Instructions for the task:
When the data below is printed, every line must match exactly and the images must be absent.

Provided material:
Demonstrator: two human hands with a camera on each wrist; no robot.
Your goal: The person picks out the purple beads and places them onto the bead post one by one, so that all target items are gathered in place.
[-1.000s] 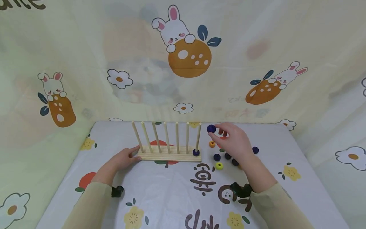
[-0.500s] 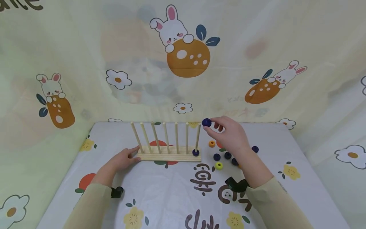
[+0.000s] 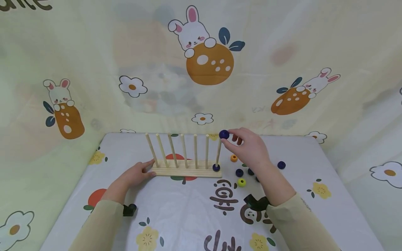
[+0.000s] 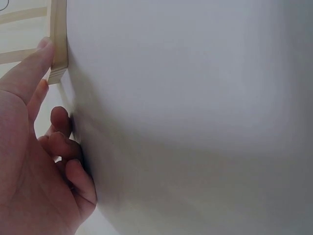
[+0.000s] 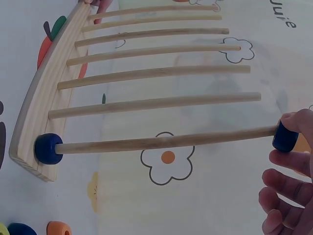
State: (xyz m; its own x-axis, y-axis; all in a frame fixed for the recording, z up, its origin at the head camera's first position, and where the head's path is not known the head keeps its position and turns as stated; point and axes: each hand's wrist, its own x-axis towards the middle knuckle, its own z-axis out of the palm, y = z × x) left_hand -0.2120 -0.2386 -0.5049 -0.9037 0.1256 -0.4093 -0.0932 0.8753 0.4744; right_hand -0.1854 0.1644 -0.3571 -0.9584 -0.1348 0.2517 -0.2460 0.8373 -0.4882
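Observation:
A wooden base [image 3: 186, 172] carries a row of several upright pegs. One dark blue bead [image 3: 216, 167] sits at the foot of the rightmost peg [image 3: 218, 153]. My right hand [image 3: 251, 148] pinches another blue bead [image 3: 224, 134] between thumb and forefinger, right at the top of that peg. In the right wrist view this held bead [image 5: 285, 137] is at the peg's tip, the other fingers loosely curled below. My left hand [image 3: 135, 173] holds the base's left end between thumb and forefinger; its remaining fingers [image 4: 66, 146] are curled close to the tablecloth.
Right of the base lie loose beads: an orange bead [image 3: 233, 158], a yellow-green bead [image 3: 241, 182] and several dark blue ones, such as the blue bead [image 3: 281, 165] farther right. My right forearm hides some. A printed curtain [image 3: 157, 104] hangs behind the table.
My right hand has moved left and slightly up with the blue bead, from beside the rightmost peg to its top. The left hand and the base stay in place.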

Task solution:
Demonstrator: two human hands with a camera on each wrist; no robot.
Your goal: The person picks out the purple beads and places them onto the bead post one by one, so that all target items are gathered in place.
[-1.000s] 
[-0.500s] 
[+0.000s] 
[+0.000s] 
[+0.000s] 
State: (xyz m; its own x-axis, y-axis; all in a frame fixed for the recording, z up, its origin at the head camera's first position, and where the head's path is not known the head keeps its position and turns as stated; point and axes: each hand's wrist, its own x-axis towards the middle knuckle, its own z-axis out of the palm, y = z × x) left_hand -0.2120 -0.2386 -0.5049 -0.9037 0.1256 -0.4093 -0.0932 0.8753 0.4744; right_hand -0.1854 0.1644 -0.3571 -0.9584 -0.1348 0.2517 -0.2460 0.8373 -0.4882
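Observation:
A wooden base [image 3: 186, 172] carries a row of several upright pegs. One dark blue bead [image 3: 216, 167] sits at the foot of the rightmost peg [image 3: 218, 153]. My right hand [image 3: 251, 148] pinches another blue bead [image 3: 224, 134] between thumb and forefinger, right at the top of that peg. In the right wrist view this held bead [image 5: 285, 137] is at the peg's tip, the other fingers loosely curled below. My left hand [image 3: 135, 173] holds the base's left end between thumb and forefinger; its remaining fingers [image 4: 66, 146] are curled close to the tablecloth.
Right of the base lie loose beads: an orange bead [image 3: 233, 158], a yellow-green bead [image 3: 241, 182] and several dark blue ones, such as the blue bead [image 3: 281, 165] farther right. My right forearm hides some. A printed curtain [image 3: 157, 104] hangs behind the table.
My right hand has moved left and slightly up with the blue bead, from beside the rightmost peg to its top. The left hand and the base stay in place.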

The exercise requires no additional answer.